Éditorial
Accélérer, oui – mais pas à n’importe quel prix
L’Union européenne veut devenir plus compétitive – et la normalisation est censée suivre le mouvement. De nouveaux formats tels que l’European Agile Specification promettent plus de rapidité et de flexibilité. Aussi compréhensibles que soient ces désirs d’accélérer les processus, ils ne doivent pas nous faire oublier sur quoi repose la force de la normalisation européenne : sans une vaste participation, sans enquête publique et sans le consensus de tous les cercles concernés, la normalisation perd sa légitimation et, par là-même, son impact sur la SST. Le processus de normalisation semble, certes, lent et bureaucratique, mais c’est précisément sur les principes fondamentaux de ce processus, et notamment sur la participation de toutes les parties concernées, que repose la vaste acceptation de ses résultats qui, au final, offrent une sécurité juridique.
Précisément dans les domaines qui touchent à la sécurité, ce n’est pas de compromis à court terme dont nous avons besoin, mais de bases solides et pratiques.
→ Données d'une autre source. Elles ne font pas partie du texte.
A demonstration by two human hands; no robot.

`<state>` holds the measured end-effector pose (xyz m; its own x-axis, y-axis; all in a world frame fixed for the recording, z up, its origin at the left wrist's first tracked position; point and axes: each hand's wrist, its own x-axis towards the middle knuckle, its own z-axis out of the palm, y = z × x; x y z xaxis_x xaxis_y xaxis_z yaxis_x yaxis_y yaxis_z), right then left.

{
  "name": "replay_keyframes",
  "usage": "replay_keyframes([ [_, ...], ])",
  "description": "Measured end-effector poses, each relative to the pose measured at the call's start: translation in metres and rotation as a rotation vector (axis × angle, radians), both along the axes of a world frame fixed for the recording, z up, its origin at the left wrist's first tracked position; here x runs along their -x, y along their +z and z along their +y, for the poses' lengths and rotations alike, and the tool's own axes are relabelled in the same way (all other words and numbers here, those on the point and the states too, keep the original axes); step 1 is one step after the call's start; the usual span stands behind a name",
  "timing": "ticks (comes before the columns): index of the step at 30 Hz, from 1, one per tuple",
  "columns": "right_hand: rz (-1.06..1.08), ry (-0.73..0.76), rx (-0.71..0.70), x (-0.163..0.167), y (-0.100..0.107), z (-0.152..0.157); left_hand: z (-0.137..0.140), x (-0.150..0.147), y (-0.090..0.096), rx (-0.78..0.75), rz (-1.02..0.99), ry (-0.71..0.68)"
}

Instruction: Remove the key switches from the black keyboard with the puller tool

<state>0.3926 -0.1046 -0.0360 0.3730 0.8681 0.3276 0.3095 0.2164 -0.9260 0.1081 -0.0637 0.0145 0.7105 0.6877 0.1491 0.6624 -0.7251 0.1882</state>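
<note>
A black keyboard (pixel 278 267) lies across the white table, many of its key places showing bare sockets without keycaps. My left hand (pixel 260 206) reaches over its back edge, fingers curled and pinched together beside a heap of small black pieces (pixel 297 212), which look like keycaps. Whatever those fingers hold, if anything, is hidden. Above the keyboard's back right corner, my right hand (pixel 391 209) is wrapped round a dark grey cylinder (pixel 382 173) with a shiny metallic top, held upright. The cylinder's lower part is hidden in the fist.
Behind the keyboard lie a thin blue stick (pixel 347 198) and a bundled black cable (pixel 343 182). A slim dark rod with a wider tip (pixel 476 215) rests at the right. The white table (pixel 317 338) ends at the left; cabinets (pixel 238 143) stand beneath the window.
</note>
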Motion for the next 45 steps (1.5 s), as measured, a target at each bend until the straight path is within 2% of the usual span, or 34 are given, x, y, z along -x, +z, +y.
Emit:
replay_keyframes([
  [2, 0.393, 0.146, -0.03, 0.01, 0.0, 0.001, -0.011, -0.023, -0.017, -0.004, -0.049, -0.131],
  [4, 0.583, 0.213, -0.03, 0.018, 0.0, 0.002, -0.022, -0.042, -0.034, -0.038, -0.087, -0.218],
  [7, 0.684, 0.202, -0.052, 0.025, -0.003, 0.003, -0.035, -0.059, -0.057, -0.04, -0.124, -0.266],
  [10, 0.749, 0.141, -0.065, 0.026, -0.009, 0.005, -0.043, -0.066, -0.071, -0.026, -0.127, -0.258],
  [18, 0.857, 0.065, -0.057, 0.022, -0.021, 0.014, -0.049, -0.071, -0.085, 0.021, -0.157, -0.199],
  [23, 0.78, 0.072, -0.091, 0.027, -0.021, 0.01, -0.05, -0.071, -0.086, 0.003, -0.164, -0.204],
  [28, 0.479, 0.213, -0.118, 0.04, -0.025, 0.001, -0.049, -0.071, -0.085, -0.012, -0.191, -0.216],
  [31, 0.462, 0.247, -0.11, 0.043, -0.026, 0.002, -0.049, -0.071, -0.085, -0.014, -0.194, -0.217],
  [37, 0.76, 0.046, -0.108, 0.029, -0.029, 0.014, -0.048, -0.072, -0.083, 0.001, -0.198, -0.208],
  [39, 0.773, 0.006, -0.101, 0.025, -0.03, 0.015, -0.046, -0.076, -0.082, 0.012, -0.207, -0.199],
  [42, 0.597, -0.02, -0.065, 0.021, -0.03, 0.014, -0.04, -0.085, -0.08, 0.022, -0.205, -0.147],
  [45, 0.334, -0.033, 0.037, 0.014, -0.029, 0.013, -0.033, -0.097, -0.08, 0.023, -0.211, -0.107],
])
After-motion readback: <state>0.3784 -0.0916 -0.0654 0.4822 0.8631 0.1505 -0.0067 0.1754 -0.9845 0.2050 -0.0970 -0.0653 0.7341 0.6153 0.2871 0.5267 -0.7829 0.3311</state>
L’accent mis par la politique sur la compétitivité ne doit pas se traduire par un relâchement de principes qui ont fait leurs preuves. Des procédures plus rapides sont nécessaires, certes, mais pas à ce prix.
Si l’Europe veut être prête à affronter l’avenir, l’innovation dans la normalisation et la fiabilité doivent être considérées comme un tout. Cela signifie qu’il faut, certes, mettre en place des réformes, mais sans nuire aux fondements. Ce n’est que sur cette base que la normalisation pourra, à l’avenir encore, contribuer efficacement à garantir la sécurité sur le lieu de travail.